Testing the correctness of a concurrent system is challenging. We have worked on two problems which deal with automated testing of concurrent systems: (1) A Language-agnostic Concurrency Testing Library: Designed for developers to build their own custom systematic testing solutions. The library detects concurrency bugs by taking over the scheduling of concurrent operations (tasks/threads/actors etc.) and systematically exploring the various interleavings of operations. (2) Testing Storage-backed Applications Against Weak Isolation Levels: Develops a mock storage system that exercises weak behaviors possible under multiple isolation levels to detect assertion violations in a database/KV-store application. The operational semantics of this storage system is based on axiomatic definitions of various weak isolation levels.

Program Analysis for Code Refactoring

This research involves proposing efficient static analyses (mainly points-to analyses) for automatic identification of challenging refactoring opportunities in object-oriented software, with particular emphasis on the issues that occur when the refactoring tools are coupled into resource-bound environments like IDEs (Integrated Development Environments).

Superoptimization for Verified Systems

Traditional compiler optimizations are often ineffective for verified systems such as eBPF due to strict verifier constraints. Stochastic superoptimization helps discover efficient equivalent programs through search-based transformations. Our work improves this process using semantic-guided analysis and verifier-aware pruning to eliminate invalid candidates early and improve optimization efficiency.

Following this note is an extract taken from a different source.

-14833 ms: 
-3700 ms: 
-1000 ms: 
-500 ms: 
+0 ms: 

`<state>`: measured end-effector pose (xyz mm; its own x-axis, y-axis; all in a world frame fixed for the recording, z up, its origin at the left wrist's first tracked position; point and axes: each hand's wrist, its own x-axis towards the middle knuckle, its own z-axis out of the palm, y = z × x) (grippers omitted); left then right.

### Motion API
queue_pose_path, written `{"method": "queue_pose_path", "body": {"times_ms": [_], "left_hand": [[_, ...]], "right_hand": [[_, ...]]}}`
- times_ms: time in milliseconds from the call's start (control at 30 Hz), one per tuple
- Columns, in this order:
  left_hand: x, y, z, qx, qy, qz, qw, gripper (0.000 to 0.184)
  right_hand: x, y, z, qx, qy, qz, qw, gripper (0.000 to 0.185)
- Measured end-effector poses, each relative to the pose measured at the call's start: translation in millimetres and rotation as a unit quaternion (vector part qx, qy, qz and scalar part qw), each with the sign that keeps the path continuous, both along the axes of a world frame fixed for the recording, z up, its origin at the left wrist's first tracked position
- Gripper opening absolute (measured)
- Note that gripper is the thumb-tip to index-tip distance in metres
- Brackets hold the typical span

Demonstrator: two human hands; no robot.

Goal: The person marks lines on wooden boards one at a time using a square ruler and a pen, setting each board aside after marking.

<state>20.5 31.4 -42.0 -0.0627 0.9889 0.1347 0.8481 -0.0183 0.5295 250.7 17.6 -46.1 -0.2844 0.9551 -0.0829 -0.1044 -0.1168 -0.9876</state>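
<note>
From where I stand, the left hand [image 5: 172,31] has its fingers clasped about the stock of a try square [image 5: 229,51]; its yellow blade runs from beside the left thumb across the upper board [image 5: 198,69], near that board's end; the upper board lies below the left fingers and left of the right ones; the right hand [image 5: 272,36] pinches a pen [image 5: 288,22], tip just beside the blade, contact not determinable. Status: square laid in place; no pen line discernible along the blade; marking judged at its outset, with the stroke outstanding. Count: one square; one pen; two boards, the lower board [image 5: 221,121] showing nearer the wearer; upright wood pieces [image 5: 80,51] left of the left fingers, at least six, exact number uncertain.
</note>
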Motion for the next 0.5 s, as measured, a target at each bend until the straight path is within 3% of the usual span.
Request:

Data Migration Validation using NeuroSymbolic AI and LLMs

Traditional data migration tools rely on strict, deterministic rules that fail when dealing with messy enterprise data involving subjective interpretations or vague business logic. Large Language Models (LLMs) can automatically formalize these ambiguous rules, but their outputs are prone to hallucinations and are often impossible to verify using standard mathematical solvers (like SMT). Our work introduces a pre-verification engine that uses static analysis to catch these unverifiable rules early, combining property-based testing and human-in-the-loop feedback to guarantee both semantic accuracy and data integrity.